To begin, we reviewed different social networks: Facebook, Pinterest, Instagram, and others. The main takeaway was that it’s important for every business to pinpoint the right forums to use, based on the attributes of the channel, your strategy, and your goals. Not every network/channel is suited for every business.
Real-World Twitter Successes
Studying the Twitter success of the Kogi Korean BBQ food truck (@kogibbq), we started to understand the massive impact Twitter can have on sales, especially for a roving food truck that depends on people knowing where it is located in “real-time.” (More about Kogi’s success can be found here.)
Connecting to an engaged audience, Kogi attracts between 300 and 800 customers every time it parks, serving a combination of tacos and burritos. With an enormous number of followers (146k), all Kogi has to do is tweet the truck’s location and instantaneously a food line forms. Because of the owners’ initial push to have friends and family help with outreach (blogging, tweeting, branding), the truck’s following quickly grew. By pairing social media with immensely satisfying food, Kogi became a phenomenon in L.A.
Continuing the conversation about Twitter, we talked about how a brand’s voice is important to social media. Brands should tweet regularly and use short, consistently “voiced” messaging. A couple brands we looked at were Denny’s (@DennysDiner) and Netflix (@netflix). They engage customers in different ways, but both have a unique voice.
Denny’s uses playfulness and silliness when tweeting. Their feed bombards followers with pure “internet-speak.” Their improper capitalization techniques and tendency to keep their followers guessing about what’s next keeps Denny’s top-of-mind. One example is a recent tweet that read, “some of our favorite words: baked, cooked, fried, stewed, toasted.”
The strategy for Netflix is an interesting one too. Reading through this article, Netflix taught us a lesson about saving content, using an irreverent brand voice, and tweeting shareable information.
Timing is important on Twitter. Netflix releases information in bits, following an initial tweet of “breaking news.” This keeps followers coming back. They continually check Netflix’s feed for new info about their favorite shows.
Netflix’s tweets can step outside the bounds of properness, using words that are edgy and unexpected for such a well-known brand. The uniqueness, authenticity, and consistency of its sometimes-NSFW messaging keep its followers engaged, plus it prompts retweets solely from the standpoint of “look what Netflix said now.”
Netflix knows how to successfully promote its upcoming shows. It leverages the wider social media world by tweeting shareable content. As an example, each month when users might be thinking about cancelling their subscriptions, Netflix tweets teaser messages or content about upcoming programming. This helps create excitement around what is coming in the next month and is an easy retweet for entertainment outlets, thereby helping Netflix’s reach.

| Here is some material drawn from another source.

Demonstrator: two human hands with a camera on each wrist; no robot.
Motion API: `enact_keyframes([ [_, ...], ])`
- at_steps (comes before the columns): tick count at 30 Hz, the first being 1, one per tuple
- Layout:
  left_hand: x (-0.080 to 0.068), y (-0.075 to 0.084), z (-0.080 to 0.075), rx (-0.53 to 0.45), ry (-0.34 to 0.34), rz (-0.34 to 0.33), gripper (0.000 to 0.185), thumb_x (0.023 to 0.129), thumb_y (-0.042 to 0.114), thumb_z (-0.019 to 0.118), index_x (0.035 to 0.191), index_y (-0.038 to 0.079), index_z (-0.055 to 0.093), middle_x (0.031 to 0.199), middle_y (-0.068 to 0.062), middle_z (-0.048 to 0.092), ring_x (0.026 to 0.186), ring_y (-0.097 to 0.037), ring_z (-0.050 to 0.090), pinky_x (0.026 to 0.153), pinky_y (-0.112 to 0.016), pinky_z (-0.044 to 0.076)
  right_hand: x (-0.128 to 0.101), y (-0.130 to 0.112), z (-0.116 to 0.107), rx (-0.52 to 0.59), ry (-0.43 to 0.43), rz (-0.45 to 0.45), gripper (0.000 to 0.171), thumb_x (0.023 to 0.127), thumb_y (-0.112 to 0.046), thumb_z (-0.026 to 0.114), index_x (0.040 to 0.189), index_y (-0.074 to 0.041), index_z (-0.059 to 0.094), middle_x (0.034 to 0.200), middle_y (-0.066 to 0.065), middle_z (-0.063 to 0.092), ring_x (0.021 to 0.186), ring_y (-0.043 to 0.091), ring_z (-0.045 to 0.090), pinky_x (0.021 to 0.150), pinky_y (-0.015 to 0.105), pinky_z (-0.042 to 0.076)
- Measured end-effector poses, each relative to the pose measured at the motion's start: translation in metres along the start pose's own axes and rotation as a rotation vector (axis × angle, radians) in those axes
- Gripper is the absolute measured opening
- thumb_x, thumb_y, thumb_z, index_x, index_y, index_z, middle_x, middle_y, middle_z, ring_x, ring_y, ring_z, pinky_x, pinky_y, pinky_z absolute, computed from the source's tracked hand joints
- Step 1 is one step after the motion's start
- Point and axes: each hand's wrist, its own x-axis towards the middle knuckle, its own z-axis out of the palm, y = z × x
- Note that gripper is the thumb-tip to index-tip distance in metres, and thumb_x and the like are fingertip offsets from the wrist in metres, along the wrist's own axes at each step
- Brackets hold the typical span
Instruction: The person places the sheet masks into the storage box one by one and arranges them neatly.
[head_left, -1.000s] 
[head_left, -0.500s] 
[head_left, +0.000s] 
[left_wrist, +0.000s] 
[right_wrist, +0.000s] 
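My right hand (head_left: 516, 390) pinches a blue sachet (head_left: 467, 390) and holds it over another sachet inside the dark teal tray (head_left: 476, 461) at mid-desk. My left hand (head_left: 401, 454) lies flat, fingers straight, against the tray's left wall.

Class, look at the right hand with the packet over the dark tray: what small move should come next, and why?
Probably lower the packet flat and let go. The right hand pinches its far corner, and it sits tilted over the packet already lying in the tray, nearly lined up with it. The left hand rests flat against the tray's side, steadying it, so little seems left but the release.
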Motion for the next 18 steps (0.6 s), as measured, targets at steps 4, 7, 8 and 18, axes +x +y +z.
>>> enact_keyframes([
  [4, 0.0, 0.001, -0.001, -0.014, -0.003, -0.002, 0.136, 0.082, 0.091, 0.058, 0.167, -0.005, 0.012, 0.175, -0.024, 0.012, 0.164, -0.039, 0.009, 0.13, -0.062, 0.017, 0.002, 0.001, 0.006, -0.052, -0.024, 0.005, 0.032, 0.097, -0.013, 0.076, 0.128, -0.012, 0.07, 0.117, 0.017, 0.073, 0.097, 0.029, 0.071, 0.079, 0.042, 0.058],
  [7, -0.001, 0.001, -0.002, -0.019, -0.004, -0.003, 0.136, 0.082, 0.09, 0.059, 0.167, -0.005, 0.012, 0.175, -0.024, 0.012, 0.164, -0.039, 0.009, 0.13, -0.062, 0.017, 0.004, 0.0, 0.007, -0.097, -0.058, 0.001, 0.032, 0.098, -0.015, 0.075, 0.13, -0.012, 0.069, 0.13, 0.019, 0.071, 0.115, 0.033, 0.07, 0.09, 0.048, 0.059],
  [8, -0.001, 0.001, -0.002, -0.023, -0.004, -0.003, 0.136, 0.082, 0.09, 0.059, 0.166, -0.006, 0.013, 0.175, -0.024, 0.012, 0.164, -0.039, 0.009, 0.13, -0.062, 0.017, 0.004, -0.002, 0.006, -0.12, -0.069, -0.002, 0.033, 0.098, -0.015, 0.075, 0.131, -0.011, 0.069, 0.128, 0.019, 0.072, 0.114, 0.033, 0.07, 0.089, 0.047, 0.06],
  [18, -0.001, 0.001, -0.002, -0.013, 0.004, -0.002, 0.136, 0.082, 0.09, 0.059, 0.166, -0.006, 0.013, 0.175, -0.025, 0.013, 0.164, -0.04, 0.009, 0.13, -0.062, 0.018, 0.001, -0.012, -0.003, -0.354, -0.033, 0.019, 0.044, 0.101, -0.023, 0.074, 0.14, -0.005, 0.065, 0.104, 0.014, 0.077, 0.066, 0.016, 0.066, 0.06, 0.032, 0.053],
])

Lessen Your Risk of a Social Media Blunder
As for the “do’s and don’ts” of social media, well, we’ve all seen some major blunders by celebrities, sports figures, and brands. Though, we found that everyone is at risk. When discussing the case of Justine Sacco, we realized how one regrettable tweet can majorly affect someone’s life (read about it here). Social media can be beneficial or detrimental. It’s not something that is without consequence.
Lauren advised that brands should be careful with what they say and who they put in charge of their social media (be careful when giving an intern the keys!). With some planning, brands can maintain their professionalism while still being unique and creative. A few key thoughts from our discussion:
• DO focus on being relevant while using your brand voice
• DO embrace customer engagement
• DO have a strategy and tactics that bring it to life
• DO explore posting techniques like leaking pieces of information one-by-one or vaguebooking (the “art” of being vague in order to elicit responses from followers)

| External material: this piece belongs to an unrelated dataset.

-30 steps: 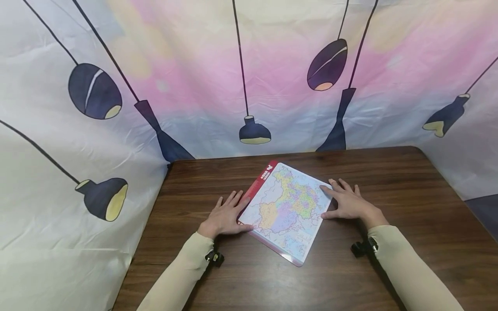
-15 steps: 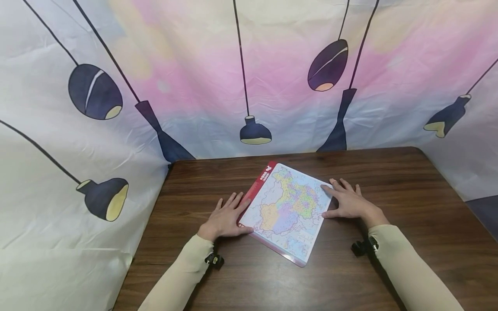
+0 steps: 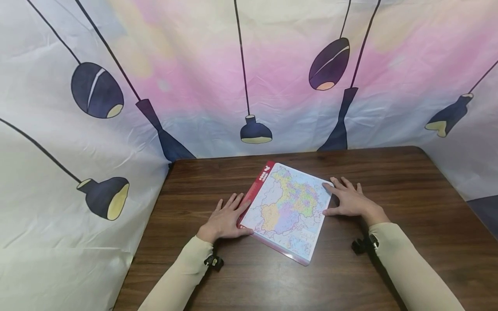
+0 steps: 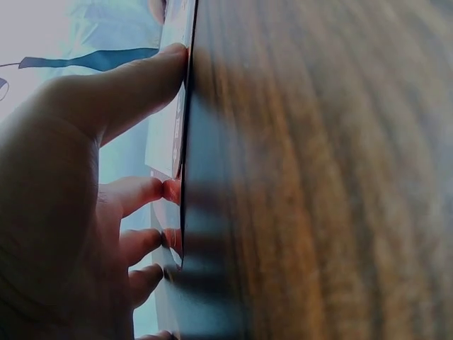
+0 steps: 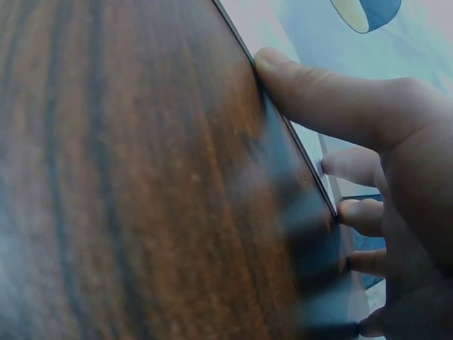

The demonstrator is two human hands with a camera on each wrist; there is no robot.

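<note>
A flat map board [image 3: 288, 207] with a red strip along its left side lies at an angle on the dark wooden table [image 3: 408, 190]. My left hand [image 3: 227, 218] lies flat on the table, fingers straight, thumb and fingertips touching the board's left edge [image 4: 185, 142]. My right hand [image 3: 348, 199] lies flat at the board's right edge, fingers spread, thumb against it. In the left wrist view the fingers [image 4: 141, 191] press the board's thin edge. The right wrist view shows the thumb [image 5: 318, 92] on the edge.
A cloth backdrop [image 3: 249, 77] printed with hanging lamps closes in the table at the back and on both sides. Bare wood [image 3: 253, 285] lies in front of the board and to the right of my right hand.
The board's near corner has slid a little to the right between my hands. Both hands stay flat against its edges.
</note>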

• DON’T ignore comments or feedback; reply appropriately and apologize if necessary
• DON’T bombard your followers with too many posts; follow a plan
• DON’T post private material that could hurt the brand you are associated with
Learning from Flash Mobs
A fun part of our session was trying to understand the role of social media in creating flash mobs. A flash mob is a sudden, seemingly spontaneous activity usually planned through rapid online communication. A lot of times flash mobs incorporate dancing and singing…check out this one: The Sound of Music Flash Mob.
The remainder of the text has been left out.